3

To pre-warm an ext4 EBS volume I'm using fio as follows:

fio --name <filename> --filename <filename> --rw read --direct 1 --ioengine libaio --bs <X>k

and I'm trying to understand what the optimal block size should be. I know that I can 'stat' and get the block size of a file but when using that in fio, it will throw an error if the file size is less than its block size.

An option could be to use the block size given by stat by default and if the file size is less than that, get the closest 'standard' number: i.e. if size is less than 4k set block size to 1024.

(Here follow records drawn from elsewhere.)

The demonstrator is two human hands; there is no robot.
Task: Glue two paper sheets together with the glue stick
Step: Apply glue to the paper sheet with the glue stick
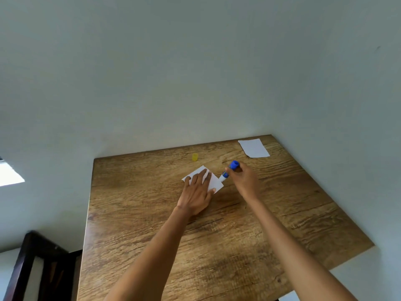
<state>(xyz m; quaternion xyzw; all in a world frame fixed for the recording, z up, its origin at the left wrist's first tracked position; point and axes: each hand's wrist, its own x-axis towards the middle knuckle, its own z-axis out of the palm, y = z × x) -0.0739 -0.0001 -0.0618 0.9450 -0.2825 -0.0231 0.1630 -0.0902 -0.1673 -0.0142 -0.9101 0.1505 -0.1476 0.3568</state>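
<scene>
A small white paper sheet [214,181] lies near the middle of the wooden table [152,213]. My left hand [198,191] presses flat on it with straight fingers. My right hand [244,178] grips a blue glue stick [230,169], tilted with its white tip touching the sheet's right edge. A second white paper sheet [253,148] lies at the far right corner of the table. The yellow cap [195,156] stands apart, beyond the first sheet.
The table stands against pale walls at the back and right. A dark wooden chair frame [32,263] is at the lower left, beside the table's left edge.
</scene>
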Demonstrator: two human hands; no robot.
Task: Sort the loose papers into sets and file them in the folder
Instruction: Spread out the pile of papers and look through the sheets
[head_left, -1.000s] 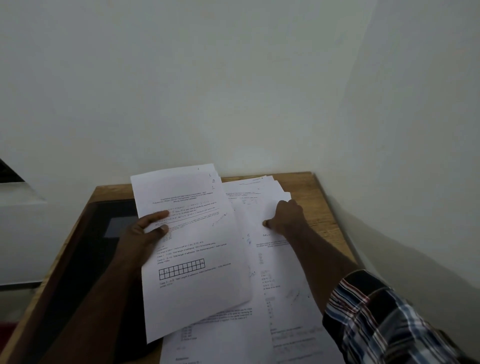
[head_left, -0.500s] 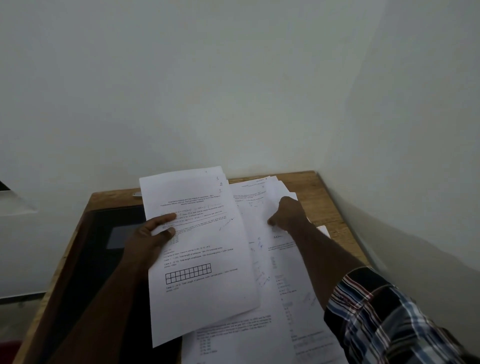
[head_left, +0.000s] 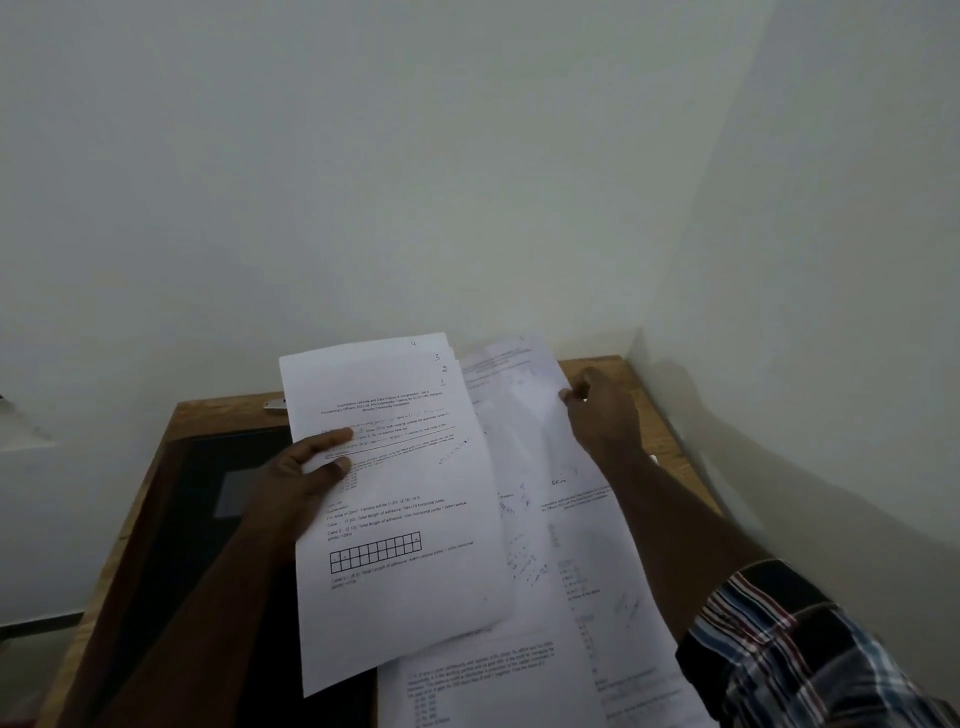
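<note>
While sorting is under way, one set (head_left: 395, 499) of four sheets, corners numbered 1 to 4, is fanned and gripped in the left hand (head_left: 301, 478), thumb on top, above the dark folder (head_left: 208, 519) lying on the wooden table (head_left: 670, 447). Right hand (head_left: 602, 415) pinches the far edge of a lifted sheet (head_left: 524, 415) from the loose papers (head_left: 571, 623), unsorted, spread just beside. Judged early: nothing filed yet; remaining sheets to group, then insert.

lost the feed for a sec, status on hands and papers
Left hand grips numbered set, thumb on top. Right hand pinches edge of a loose sheet from the pile on the desk. Black folder under left arm, unobstructed.
</note>
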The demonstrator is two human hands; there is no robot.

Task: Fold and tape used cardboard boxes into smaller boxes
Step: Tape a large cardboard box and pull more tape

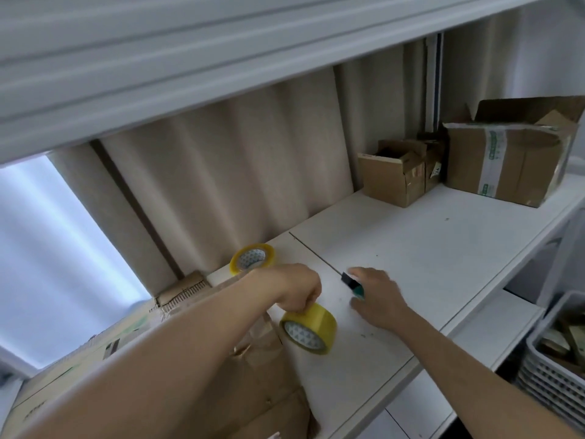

What's the best way of setting the right block size?

EDIT: I'm restoring a 10TB gp2 volume from a snapshot. There are a few million files - most of them are small files, but another good part is made of 50MB-30GB files and all these files need to be "ready" to be read as fast as possible. I've got a script that runs fio against each file and I'm trying to understand how I can best dynamically adjust the block size for each.

XCore
  • 177
  • 2
  • 7
  • Why aren't you using the block size they gave in the linked document? Though, I don't really expect it to matter all that much. – Michael Hampton Sep 24 '19 at 10:42
  • The document suggests to prewarm the whole volume, but that's unnecessary as you only want to prewarm the blocks that are actually in use (so files vs block devices). Using a block size bigger than the file will make fio throw an error. – XCore Sep 24 '19 at 10:48
  • It also says you only need to prewarm when you have restored an EBS volume from a snapshot. That said, if you only want to prewarm a single file, then you'd probably have to use the minimum block size as you've already proposed. – Michael Hampton Sep 24 '19 at 11:22

1 Answers1

1

In order to mask network latency, you want to use a reasonably large block size. The Amazon-suggested 1 MB block size seems good to me.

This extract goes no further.